This is the second time I have installed one of these liquid-cooled transmitters. This time, it is for WVPS in Burlington, VT. WVPS is the flagship station for Vermont Public Radio. The station is a full class C, a rarity in the North East. The transmitter is located on Mount Mansfield giving it a HAAT of 2,717 feet (828 Meters), which is a good way up.
This transmitter replaced the previous backup transmitter, a Harris Z16 unit from the early ’00s. There was nothing really wrong with this unit, it just was not a full power backup.
The new transmitter came in two pieces, which is typical for the 30 and 40 KW GatesAir liquid and air-cooled transmitters.
For the cooling part of this installation, 1 1/2 inch type M copper pipe was used.
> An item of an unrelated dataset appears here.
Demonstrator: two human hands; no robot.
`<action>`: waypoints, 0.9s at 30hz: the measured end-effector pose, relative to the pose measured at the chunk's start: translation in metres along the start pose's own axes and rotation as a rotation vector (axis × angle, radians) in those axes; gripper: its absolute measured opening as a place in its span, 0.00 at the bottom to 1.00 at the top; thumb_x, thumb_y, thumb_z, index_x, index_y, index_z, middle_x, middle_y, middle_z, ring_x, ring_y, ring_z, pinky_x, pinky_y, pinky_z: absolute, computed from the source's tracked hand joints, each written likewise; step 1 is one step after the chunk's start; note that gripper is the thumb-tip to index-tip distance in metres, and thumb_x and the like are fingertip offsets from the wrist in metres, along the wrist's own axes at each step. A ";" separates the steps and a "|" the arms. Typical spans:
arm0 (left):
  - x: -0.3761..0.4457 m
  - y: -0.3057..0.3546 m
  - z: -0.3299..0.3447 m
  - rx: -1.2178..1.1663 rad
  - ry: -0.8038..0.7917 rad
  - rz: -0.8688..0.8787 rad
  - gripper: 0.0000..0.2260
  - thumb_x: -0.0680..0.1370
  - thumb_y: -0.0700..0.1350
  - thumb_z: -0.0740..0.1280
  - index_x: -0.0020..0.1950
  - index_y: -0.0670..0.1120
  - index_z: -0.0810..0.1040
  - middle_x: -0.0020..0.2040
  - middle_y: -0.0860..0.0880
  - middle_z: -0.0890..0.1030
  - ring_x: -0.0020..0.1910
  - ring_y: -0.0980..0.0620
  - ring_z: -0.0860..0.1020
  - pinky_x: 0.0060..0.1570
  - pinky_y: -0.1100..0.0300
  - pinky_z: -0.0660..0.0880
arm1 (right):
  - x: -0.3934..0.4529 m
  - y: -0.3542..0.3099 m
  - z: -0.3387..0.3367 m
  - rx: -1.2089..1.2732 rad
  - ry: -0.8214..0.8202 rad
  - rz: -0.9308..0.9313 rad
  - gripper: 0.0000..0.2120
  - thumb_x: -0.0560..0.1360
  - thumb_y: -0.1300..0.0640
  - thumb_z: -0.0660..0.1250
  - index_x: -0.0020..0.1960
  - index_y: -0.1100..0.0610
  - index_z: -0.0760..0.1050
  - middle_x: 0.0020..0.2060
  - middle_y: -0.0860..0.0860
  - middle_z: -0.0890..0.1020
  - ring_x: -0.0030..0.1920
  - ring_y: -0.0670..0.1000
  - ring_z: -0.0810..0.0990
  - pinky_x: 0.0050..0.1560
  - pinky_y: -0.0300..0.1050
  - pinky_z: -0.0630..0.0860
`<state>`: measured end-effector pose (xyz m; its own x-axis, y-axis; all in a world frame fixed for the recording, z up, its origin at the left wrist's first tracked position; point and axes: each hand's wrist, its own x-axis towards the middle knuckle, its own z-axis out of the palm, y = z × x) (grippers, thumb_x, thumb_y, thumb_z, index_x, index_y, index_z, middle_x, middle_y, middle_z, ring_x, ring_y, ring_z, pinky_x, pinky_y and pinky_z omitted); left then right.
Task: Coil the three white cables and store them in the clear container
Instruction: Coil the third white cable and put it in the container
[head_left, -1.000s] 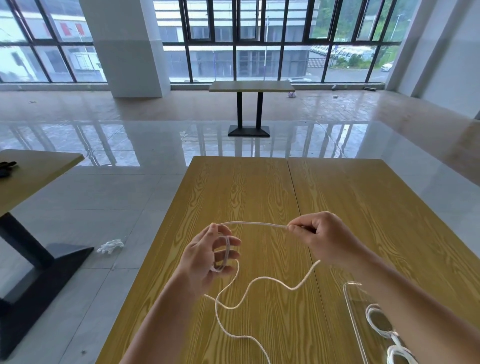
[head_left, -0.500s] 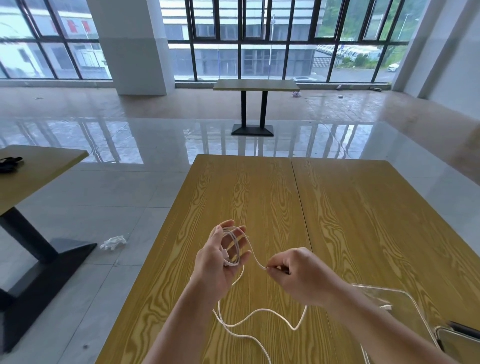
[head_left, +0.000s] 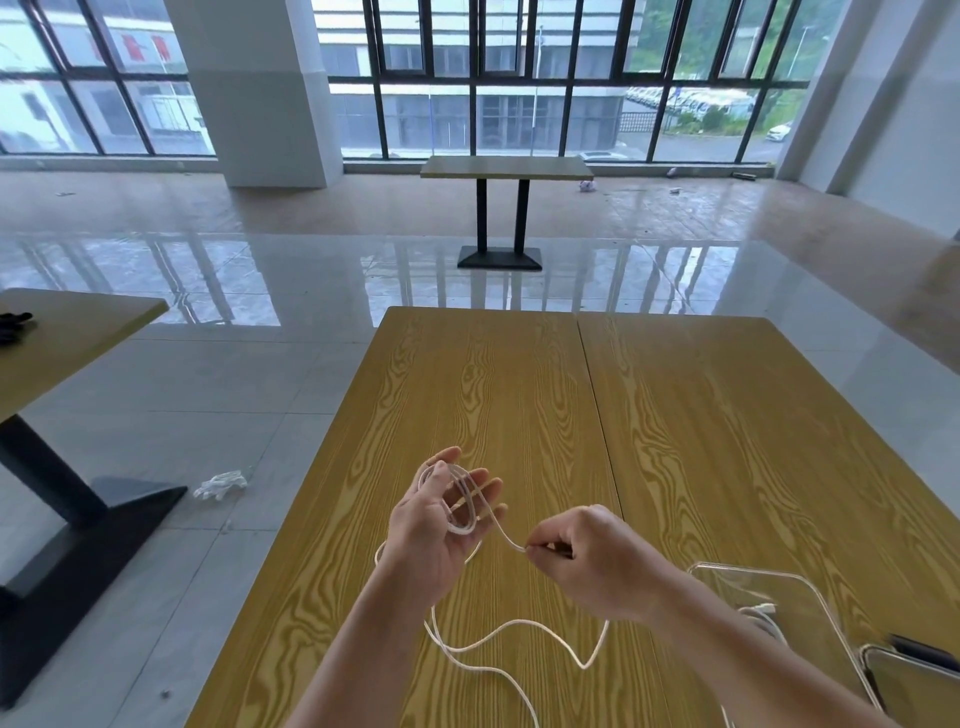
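Note:
A thin white cable (head_left: 511, 631) is looped a few times around the fingers of my left hand (head_left: 439, 525), which is raised over the wooden table (head_left: 519, 395) with fingers spread. My right hand (head_left: 592, 561) pinches the same cable just right of the loops; the free length trails down over the table toward the near edge. The clear container (head_left: 810, 597) lies at the right behind my right forearm, with a coiled white cable (head_left: 761, 616) partly visible inside it.
A clear lid or second tray (head_left: 914, 680) with a dark object on it sits at the bottom right corner. Another table (head_left: 67, 338) stands to the left, one more (head_left: 506, 169) far ahead. A white scrap (head_left: 221, 484) lies on the tiled floor.
My right hand swung from far right of the left hand down and close to it, laying another turn of cable around the left fingers. The view shifted slightly left.

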<state>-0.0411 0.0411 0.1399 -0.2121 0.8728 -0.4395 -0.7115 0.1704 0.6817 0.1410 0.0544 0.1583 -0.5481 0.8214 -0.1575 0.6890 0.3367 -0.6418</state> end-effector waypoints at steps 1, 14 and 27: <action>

This matches most of the other TV transmitters down the hall. In the same building are the transmitters for WCAX-TV, WPTZ-TV, WFFF-TV, and WVNY-TV.
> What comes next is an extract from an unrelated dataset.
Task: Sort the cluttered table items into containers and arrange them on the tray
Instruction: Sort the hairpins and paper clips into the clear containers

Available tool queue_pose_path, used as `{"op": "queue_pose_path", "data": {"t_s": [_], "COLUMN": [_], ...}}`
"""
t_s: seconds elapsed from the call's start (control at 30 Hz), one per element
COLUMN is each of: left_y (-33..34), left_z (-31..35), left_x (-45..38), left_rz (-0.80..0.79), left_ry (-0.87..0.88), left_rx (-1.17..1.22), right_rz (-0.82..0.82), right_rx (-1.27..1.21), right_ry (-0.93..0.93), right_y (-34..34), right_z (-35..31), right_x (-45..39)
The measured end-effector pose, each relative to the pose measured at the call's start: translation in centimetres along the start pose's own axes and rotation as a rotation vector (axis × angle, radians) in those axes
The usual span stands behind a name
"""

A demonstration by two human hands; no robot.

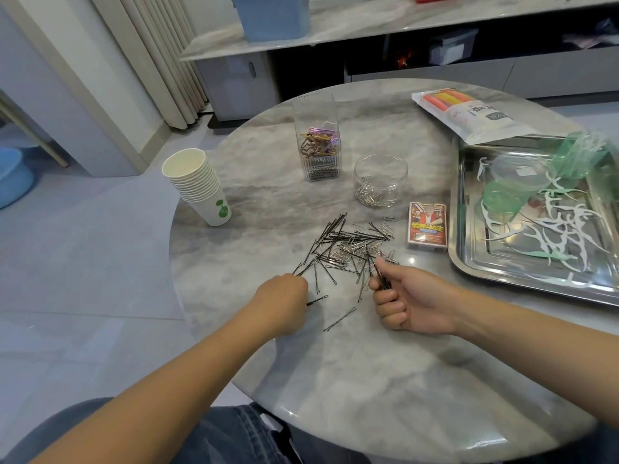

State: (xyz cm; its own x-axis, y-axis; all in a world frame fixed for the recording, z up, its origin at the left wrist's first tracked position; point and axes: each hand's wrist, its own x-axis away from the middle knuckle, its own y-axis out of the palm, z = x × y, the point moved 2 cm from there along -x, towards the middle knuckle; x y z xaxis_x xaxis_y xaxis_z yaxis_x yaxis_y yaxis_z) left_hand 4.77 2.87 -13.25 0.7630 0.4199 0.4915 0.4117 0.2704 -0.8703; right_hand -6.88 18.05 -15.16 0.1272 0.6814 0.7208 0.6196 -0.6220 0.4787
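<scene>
A heap of black hairpins and silver paper clips [348, 249] lies mid-table. My left hand [284, 298] rests at the heap's left edge, fingers curled over a hairpin that pokes out to the right. My right hand [407, 301] is closed on a small bundle of black hairpins [381, 277]. A tall clear container [316, 135] holds coloured clips over black hairpins. A round clear jar [381, 180] holds silver paper clips. The steel tray [469, 259] at the right carries floss picks, green lids and a clear lid.
A stack of paper cups [197, 185] stands at the table's left edge. A card box [428, 226] lies between the heap and the tray. A pouch of coloured sticks [469, 112] overlaps the tray's far edge. A single hairpin [339, 319] lies near my hands.
</scene>
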Motion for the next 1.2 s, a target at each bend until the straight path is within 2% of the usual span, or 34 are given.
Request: {"op": "queue_pose_path", "data": {"t_s": [0.07,0.17,0.27,0.33,0.57,0.67,0.73,0.77,0.83,0.93,1.0,1.2], "left_y": [-0.4,-1.6,-2.6,-2.6,-2.4,-2.6,-2.9,-3.0,-2.9,-2.4,-2.0,-2.2], "left_z": [0.1,1.1,2.6,3.4,5.9,5.7,5.5,5.5,5.4,5.3,5.3,5.1], "left_x": [0.1,0.4,0.8,0.6,0.3,0.2,0.1,0.0,-0.1,-0.2,-0.4,-0.4], "left_rz": [-0.028,-0.047,0.014,0.085,0.341,0.401,0.426,0.396,0.238,0.062,0.057,0.17], "left_ry": [0.007,0.05,0.066,0.063,0.121,0.158,0.218,0.267,0.375,0.466,0.486,0.507], "left_rx": [0.099,0.49,0.871,0.952,0.87,0.801,0.645,0.558,0.458,0.5,0.515,0.58], "right_rz": [-0.01,-0.002,-0.007,-0.034,-0.228,-0.215,-0.138,-0.104,-0.094,-0.173,-0.2,-0.217], "right_rx": [0.0,-0.007,-0.094,-0.172,-0.372,-0.35,-0.31,-0.276,-0.22,-0.188,-0.193,-0.184], "right_ry": [-0.007,-0.042,-0.079,-0.1,-0.138,-0.141,-0.142,-0.132,-0.095,-0.057,-0.06,-0.059], "right_y": [0.0,0.0,0.2,0.4,0.4,0.1,-0.1,-0.1,0.0,0.3,0.4,0.4], "right_z": [0.0,0.0,0.1,0.1,-0.3,-0.6,-0.7,-0.7,-0.7,-0.7,-0.8,-1.1], "right_x": [-0.1,-0.3,-0.6,-0.7,-0.8,-0.7,-0.8,-0.8,-1.0,-0.9,-0.6,-0.2]}}
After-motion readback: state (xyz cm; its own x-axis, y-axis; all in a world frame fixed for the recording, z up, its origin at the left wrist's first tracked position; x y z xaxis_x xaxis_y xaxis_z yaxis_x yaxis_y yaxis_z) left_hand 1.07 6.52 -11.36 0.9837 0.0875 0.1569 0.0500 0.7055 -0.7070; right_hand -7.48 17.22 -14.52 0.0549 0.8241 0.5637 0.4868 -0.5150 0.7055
The highest point in the liquid-cooled system is the air purge valve and distribution manifold just above the transmitter. From here, everything slopes down to a few low points; the heat exchanger outside, the pump station, and the power blocks. This is to make it easier to drain if that ever needs to happen. There is also an air inlet valve to aid in draining.
All of the cooling work is controlled by the pump station. The fans are connected to VFD modules, which control the flow of air through the Heat Exchanger.
All of this plumbing work was greatly sped along with the use of this Pro Press pipe press tool. This thing is great! No more sweating connections. Dry fit a section to make sure that it is all cut correctly, then go to work with this and it is done in a matter of seconds. Of course, there are no re-dos, so the dry fit procedure is a little more important.
Prior to filling with Heat Transfer Fluid (50/50 water/antifreeze mix), the system was first pressure tested with air, then filled with clean water for a 12-hour flush. The water was drained out and the filter screen was cleaned, then it was filled with the appropriate Heat Transfer Fluid.
Final system checks, remote control test, and HTF top off and the transmitter is ready to go pending the HD Radio installation.